Forecasting

The aim of this project is the definition, development and validation of different forecasting models in order to predict the daily price of Electricity in the Italian Market. The goal is the daily prediction over a 11 months horizon using 9-years price data with ARIMA, UCM and Machine Leaning models.

1. The task

The time series consists of daily data from 01/01/2010 to 12/31/2018 (3287 observation) without NULL values. The values range in a wide interval, so a logarithmic transformation is applied to the time series. The predictions are requested for the interval 01/01/2019 - 11/31/2019 (1 to 334 step ahead). Test set data are unknown, so a partition of the training set has been used for the validation. In order to validate the algorithms on the same horizon of the test set, the validation set has been identified as the last 334 observation of the training set (almost 90% - 10% split), consisting on the interval 02/01/2018 - 12/31/2018. The evaluations and comparison of the different forecasts are in terms of Mean Absolute Error (MAE), that gives a direct economical interpretation of the forecast loss (when applied to the original scale), also for non-statistician experts (usually the requester of the forecast). It is also one of the few metrics available for the LSTM RNN.

2. ARIMA

ARMA (Autoregressive Moving Average) models are the most general class of linear models for forecasting a time series through the Box & Jenkins approach (1970). The main idea of this approach is that the model is adjusted towards the reality, in opposition to the classic approach where the reality was supposed to go towards the model. The first operations to identify the model are conducted in order to make the time series stationary.
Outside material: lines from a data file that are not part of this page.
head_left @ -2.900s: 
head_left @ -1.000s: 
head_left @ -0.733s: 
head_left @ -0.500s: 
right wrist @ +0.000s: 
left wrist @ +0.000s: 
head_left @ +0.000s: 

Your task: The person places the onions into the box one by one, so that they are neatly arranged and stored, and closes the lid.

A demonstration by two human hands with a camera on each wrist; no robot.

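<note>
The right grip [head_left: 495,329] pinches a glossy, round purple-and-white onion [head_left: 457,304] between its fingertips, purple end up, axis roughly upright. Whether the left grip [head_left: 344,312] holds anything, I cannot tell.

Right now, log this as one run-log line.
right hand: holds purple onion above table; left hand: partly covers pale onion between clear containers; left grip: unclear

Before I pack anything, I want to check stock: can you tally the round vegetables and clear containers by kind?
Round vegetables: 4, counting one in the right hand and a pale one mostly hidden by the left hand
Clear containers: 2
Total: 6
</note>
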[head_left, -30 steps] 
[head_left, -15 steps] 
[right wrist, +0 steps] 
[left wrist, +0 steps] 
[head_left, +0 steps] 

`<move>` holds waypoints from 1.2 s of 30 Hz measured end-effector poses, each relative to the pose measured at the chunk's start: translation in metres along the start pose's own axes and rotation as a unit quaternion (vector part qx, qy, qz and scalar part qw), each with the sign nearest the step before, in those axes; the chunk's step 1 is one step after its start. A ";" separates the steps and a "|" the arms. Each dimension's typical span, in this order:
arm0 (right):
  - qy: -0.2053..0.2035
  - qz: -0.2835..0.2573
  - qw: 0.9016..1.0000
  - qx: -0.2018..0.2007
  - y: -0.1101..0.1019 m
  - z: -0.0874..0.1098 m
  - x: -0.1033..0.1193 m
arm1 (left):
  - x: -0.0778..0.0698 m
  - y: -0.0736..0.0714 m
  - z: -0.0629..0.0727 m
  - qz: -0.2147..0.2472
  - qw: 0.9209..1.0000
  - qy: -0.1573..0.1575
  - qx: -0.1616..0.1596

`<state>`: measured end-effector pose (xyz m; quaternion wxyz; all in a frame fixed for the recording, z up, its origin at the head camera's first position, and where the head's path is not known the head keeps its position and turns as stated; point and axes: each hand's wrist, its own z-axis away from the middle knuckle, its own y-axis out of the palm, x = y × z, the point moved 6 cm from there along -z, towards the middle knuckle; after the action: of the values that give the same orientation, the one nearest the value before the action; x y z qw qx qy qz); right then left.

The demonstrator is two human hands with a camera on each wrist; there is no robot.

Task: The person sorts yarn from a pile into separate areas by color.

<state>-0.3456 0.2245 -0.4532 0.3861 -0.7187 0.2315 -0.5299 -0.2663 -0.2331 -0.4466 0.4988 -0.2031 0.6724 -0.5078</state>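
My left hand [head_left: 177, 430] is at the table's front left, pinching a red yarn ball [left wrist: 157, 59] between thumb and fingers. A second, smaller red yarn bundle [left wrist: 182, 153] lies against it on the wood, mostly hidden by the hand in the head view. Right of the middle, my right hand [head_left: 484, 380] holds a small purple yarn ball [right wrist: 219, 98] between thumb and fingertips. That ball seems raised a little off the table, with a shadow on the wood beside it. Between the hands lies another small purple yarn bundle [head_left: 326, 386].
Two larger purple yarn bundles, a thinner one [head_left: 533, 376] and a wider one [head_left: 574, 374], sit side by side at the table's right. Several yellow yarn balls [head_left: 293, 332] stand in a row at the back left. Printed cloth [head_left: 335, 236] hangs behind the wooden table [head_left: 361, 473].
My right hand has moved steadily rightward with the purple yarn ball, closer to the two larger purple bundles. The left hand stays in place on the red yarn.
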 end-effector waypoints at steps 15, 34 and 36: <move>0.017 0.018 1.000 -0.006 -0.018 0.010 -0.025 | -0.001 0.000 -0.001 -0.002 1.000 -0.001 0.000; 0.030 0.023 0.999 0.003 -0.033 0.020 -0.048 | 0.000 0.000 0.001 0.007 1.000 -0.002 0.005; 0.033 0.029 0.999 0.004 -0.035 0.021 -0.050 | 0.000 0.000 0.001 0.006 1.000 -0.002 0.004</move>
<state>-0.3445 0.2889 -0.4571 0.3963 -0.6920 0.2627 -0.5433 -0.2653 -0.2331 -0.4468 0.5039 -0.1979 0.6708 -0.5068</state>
The non stationarity in variance has been corrected with the logarithmic transformation, while for the non stationarity in mean, a seasonal difference is applied. The resulting time series is smoother, but not as much as desired. However, the Augmented Dicky Fuller test confirms the stationarity. The ACF never decays and the PACF has an alternate course and decays after almost 50 lags but reappears at seasonal lags. This suggests the presence of both AR and MA components, maybe a ARIMA(2,1,1)(1,1,1). Unfortunately, the R package TSA doesn’t deal with lags greater than 365, so a seasonal model for daily data can’t be developed. The auto.arima function has been used to identify a model that could be fitted. It select the best models with respect to the AIC score and it gave back a ARIMA(5,1,3) model. The ARIMA forecast on the validation set has good performances for the firsts delays, but it becomes a straight line after few steps ahead, losing all information about sea- sonality, cycle, etc. Its Validation MAE is equal to 0.236.

3. UCM

The Unobserved Components Models (known also as Structural Time Series Models) are models where the time se- ries is seen as sum of some unobserved components, typically trend , cycle, seasonality and white noise. Although it seems like the classical approach, the UCM components are defined as stochastic processes, allowing statistical testing, the use of regressors and the derivation of the whole distribution of future outcomes. The Unobserved Components Models have been developed with KFAS package. External regressors, representing different holidays like Christmas or Easter, have been included in the models. The identification of the best UCM has been conducted iteratively, from the simplest model with Local Linear Trend and daily stochastic dummy seasonality of order 7, to more complex models with economic cycle and intra-annual daily stochastic trigonometric seasonality. nitial diffuse conditions have been avoided for computational reasons. The mean of the time series has been used as initial condition for the level, while the variance of the components has been initialized with the variance of the process. The estimation has been made with the Kalman Filter with state smoothing and signal filter (that includes the one-step ahead predictions). The 8th model, with Local linear Trend, Cycle, Stochastic Seasonality (dummy) of order 7 and Stochastic Seasonality (trigonometric) of order 365 (where only the firsts 16 harmonics have been included) has the best performances on the validation set, with a MAE of only 0.158. This model will be deployed for the test set prediction (after a new training where the training set includes also the validation set).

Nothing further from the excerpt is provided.